In that moment, out of the pitch-black well of soundlessness, a scream shrilled! No words, only a red, thin thread of sound, rising, and falling, and rising again out of depths where not even a living mouse should be! It came again, ripping the silence—a woman's scream, high-pitched, quivering with fear!
Allan plunged down into the darkness, caroming from wall to wall as he half ran, half fell, down the twisting stairs. Another sound reverberated from unseen walls, and Dane realized that it was his own voice, shouting.

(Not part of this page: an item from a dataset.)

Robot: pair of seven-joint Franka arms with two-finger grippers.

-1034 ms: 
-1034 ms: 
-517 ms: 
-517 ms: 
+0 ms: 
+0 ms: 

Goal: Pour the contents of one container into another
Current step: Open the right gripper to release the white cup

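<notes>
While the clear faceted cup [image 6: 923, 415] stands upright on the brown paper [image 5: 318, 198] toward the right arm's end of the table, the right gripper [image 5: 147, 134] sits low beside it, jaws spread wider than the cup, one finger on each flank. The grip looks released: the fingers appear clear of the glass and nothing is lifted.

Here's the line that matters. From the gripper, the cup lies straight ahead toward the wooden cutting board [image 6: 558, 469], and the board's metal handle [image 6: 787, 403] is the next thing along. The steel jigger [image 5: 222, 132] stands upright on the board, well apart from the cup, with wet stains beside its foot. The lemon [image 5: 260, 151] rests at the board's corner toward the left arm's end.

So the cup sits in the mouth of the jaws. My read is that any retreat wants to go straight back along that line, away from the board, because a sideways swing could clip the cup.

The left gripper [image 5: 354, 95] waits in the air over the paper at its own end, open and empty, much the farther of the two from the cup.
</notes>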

His feet struck level floor. A pale rectangle of light showed before him, and he dived through it. He was in a corridor, dim-lit by phosphorescent fungi that cloaked the damp walls. He halted, at fault. The long hall stretched away to either side, cluttered with grimed bones, slimy with mold. By the age-blistered name cards on closed doors he knew himself to be on a residential level. But which way should he turn? Whence had come that scream? He crouched against the wall, his heartbeats thudding loud in his ears, and listened for a clue.

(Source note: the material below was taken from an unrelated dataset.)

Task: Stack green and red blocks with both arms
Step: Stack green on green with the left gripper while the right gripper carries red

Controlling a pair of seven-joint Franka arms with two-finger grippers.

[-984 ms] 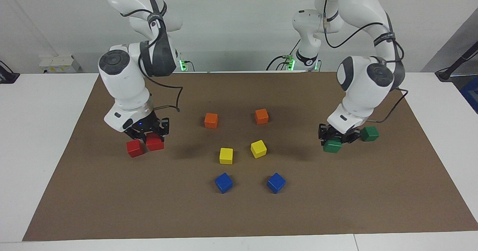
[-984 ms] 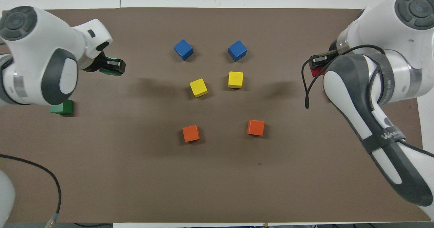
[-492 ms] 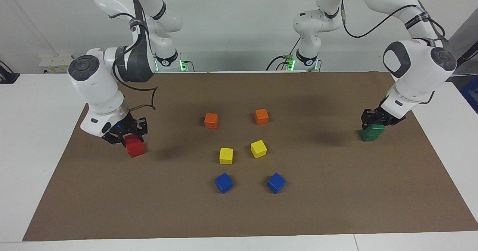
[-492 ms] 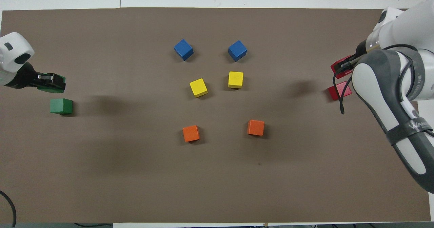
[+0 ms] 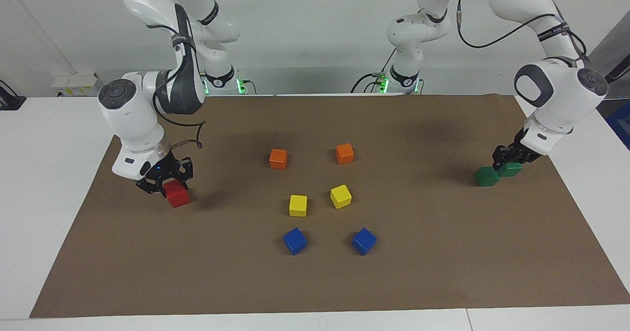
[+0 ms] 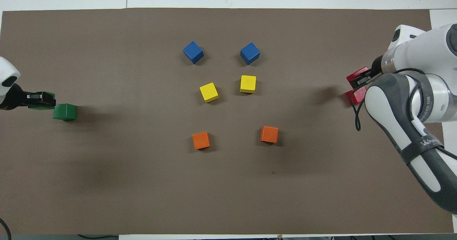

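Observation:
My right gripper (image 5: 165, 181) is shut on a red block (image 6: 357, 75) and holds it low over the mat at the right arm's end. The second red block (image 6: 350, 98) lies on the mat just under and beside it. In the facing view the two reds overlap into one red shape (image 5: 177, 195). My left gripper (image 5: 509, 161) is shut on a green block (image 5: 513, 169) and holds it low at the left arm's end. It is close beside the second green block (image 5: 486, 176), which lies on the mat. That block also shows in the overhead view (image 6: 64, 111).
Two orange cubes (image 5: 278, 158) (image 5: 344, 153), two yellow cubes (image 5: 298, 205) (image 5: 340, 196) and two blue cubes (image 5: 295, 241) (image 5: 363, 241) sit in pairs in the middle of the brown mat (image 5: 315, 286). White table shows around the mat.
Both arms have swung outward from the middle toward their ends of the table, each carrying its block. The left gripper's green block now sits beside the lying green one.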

A muffled sound of scuffling came from his left. Allan whirled toward it and sped down the corridor. He was breathing in great gasps, and the air he breathed was thick and musty. Too late to stop, he saw a slick of green slime on the floor. His foot struck it, flew out from under him, he fell and slid headlong.

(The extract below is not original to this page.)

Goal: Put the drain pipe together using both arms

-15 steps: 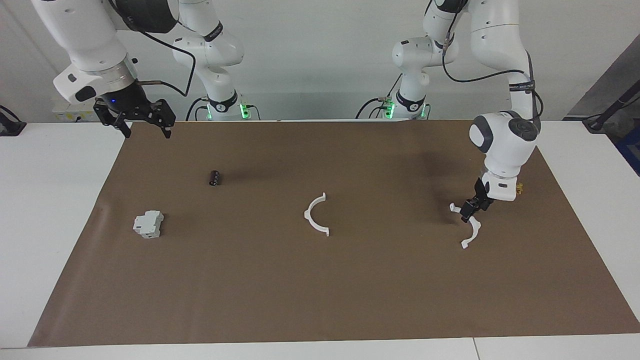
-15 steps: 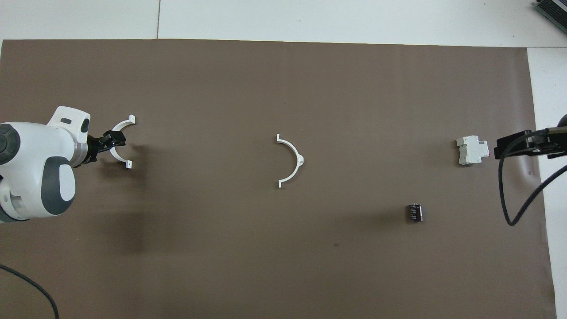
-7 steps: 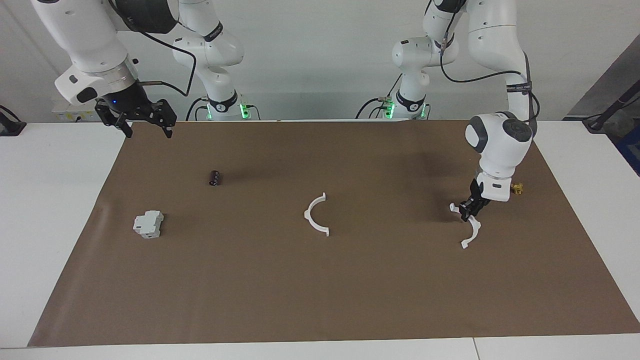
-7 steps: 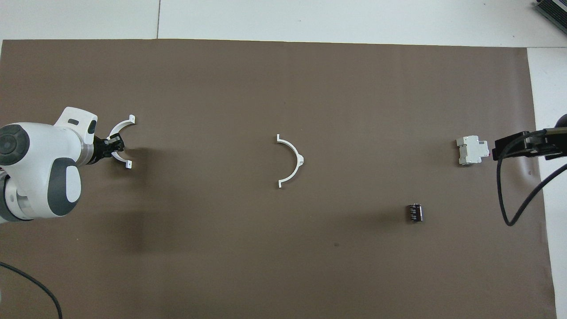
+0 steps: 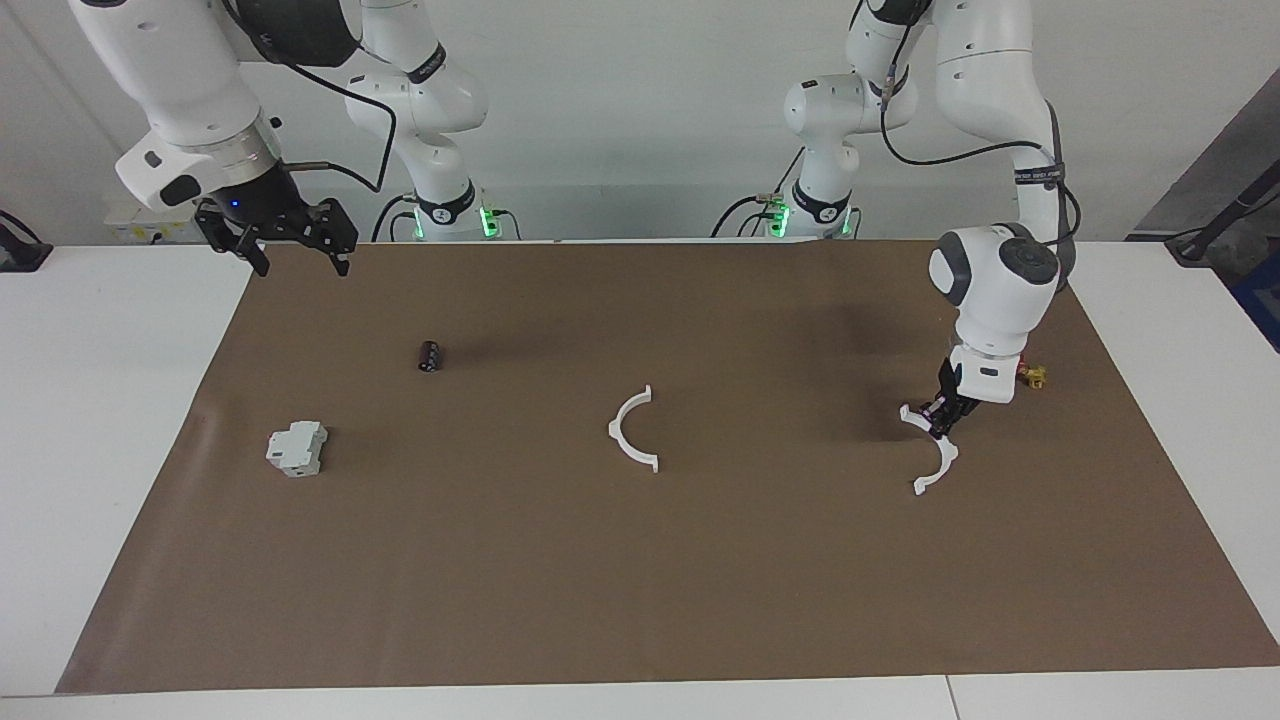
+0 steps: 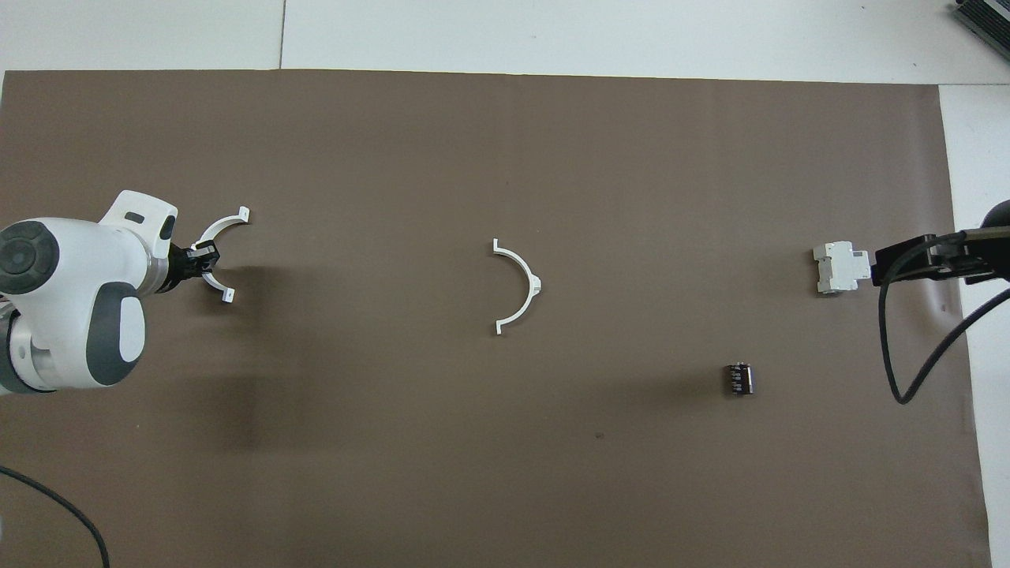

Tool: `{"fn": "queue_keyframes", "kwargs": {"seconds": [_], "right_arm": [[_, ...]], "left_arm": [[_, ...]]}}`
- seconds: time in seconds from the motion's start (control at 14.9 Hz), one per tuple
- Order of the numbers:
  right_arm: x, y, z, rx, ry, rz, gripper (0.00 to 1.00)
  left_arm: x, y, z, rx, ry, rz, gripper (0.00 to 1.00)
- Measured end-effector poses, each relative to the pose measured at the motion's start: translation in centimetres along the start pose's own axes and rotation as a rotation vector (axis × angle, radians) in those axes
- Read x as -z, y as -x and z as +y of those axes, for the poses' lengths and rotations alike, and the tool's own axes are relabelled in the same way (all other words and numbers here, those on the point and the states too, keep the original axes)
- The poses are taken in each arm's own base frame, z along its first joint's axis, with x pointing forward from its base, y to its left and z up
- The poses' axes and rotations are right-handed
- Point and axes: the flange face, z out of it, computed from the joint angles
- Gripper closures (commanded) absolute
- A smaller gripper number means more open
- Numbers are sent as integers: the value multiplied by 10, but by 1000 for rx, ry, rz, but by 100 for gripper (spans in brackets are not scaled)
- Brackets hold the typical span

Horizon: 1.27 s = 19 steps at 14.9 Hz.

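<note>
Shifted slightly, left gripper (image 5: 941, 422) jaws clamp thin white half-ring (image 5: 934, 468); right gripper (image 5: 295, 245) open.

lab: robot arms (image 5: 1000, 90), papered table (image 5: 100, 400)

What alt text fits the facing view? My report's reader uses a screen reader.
The left gripper is shut on one white half-ring low over the brown mat, at the left arm's end. The second half-ring lies mid-mat, while the right gripper waits open, raised over the mat's corner.

mid-mat: half-ring (image 5: 633, 430) | left end: second half-ring (image 5: 932, 455) | right end: block (image 5: 297, 448), cylinder (image 5: 429, 356)
</note>
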Motion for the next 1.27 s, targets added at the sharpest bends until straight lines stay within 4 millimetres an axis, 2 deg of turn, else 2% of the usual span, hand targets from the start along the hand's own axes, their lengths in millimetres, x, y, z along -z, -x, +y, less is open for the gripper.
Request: {"fn": "queue_keyframes", "kwargs": {"seconds": [0.13, 0.27, 0.4, 0.47, 0.6, 0.74, 0.87, 1.14, 1.27], "right_arm": [[0, 0, 2, -4, 0, 0, 0], [0, 0, 4, -8, 0, 0, 0], [0, 0, 4, -8, 0, 0, 0], [0, 0, 4, -7, 0, 0, 0], [0, 0, 4, -7, 0, 0, 0], [0, 0, 4, -7, 0, 0, 0], [0, 0, 4, -7, 0, 0, 0], [0, 0, 4, -7, 0, 0, 0], [0, 0, 4, -7, 0, 0, 0]], "left_arm": [[11, -4, 1, -1, -10, -18, 100], [42, -11, 18, -4, -26, -52, 100], [75, -5, 58, 9, -36, -63, 100], [84, 5, 81, 16, -41, -55, 100], [88, 30, 126, 21, -43, -46, 100], [89, 54, 159, -3, -39, -50, 100], [90, 69, 177, -33, -38, -54, 100], [94, 81, 194, -57, -30, -50, 100], [100, 96, 216, -34, -15, -41, 100]]}}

Something stopped him, something that crunched sickeningly as his sliding body crashed into it: two skeleton forms, clasped in each others' arms, moldering fabric hanging in rags from them. They lay across the threshold of a door, and just within Dane heard snarls, snufflings, bestial growls, the sounds of a struggle. Something thumped against the door and fell away. He heaved to his feet and his hand found the doorknob. But suddenly he was powerless to turn it. Panic tugged at him with almost palpable fingers, drove him to go back to his plane and safety. Almost he fled—but he remembered in time that it was a human scream he had heard.
The portal gave easily to his lunge. Bluish light flooded the chamber, dazzling after the fungous dimness. A bulking form, whether ape or man he could not make out, so brutish the face, so hairy the dark body revealed by its tattered rags bent over the sprawled shape of a girl. Dane saw her in a fleeting glimpse—the slim length of her, the tumbled, golden hair half hiding, half revealing white curves of beauty, a shoulder from which the tunic had been torn away. Then her attacker whirled toward the intruder. Allan leaped from the threshold, his fist arcing before him. The blow landed flush on the other's jaw.
Yellow, rotted fangs showed in a jet-black face, and the huge Negro lunged for Dane, roaring his rage. Before the American could dodge or strike again the other's long arms were around him. Allan was jerked against a barrel chest, felt his bones cracking in a terrific hug. Eyes, tiny and red, stared into his. Dane drove knees and fists into the Negro, but the awful pressure of those simian arms across his back increased till he could no longer breathe. The American was almost gone, the black face blurred, and the continuous snarling of the brute was dull in his ears.
Suddenly Dane went limp. Victory flashed into the red eyes. The squeezing arms relaxed, and in that moment Allan's legs curled around the black's, heels jerking into the hollows behind his captor's knees. At the same instant, levering from that heel hold, Dane butted sharply up against the rocky jaw. All the strength that was left in him went into that trick, and it worked! The Negro crashed backward to the floor. Allan twisted, and rolled free. He was up, looking desperately around for some weapon. But it was not needed; the hulk on the floor never moved. The back of the Negro's head had smashed against the floor, and he was out.
Dane turned and bent to the girl. She, too, was motionless, but to his relief her breast rose and fell steadily. He glanced about looking for water to revive her. Then he saw that this room was sheathed with nullite. Then this was one of the chambers prepared before the plans were changed. But the girl could not be of the fourth couple—the missing two that had never appeared. She was no more than eighteen. And whence had come the giant black who had attacked her?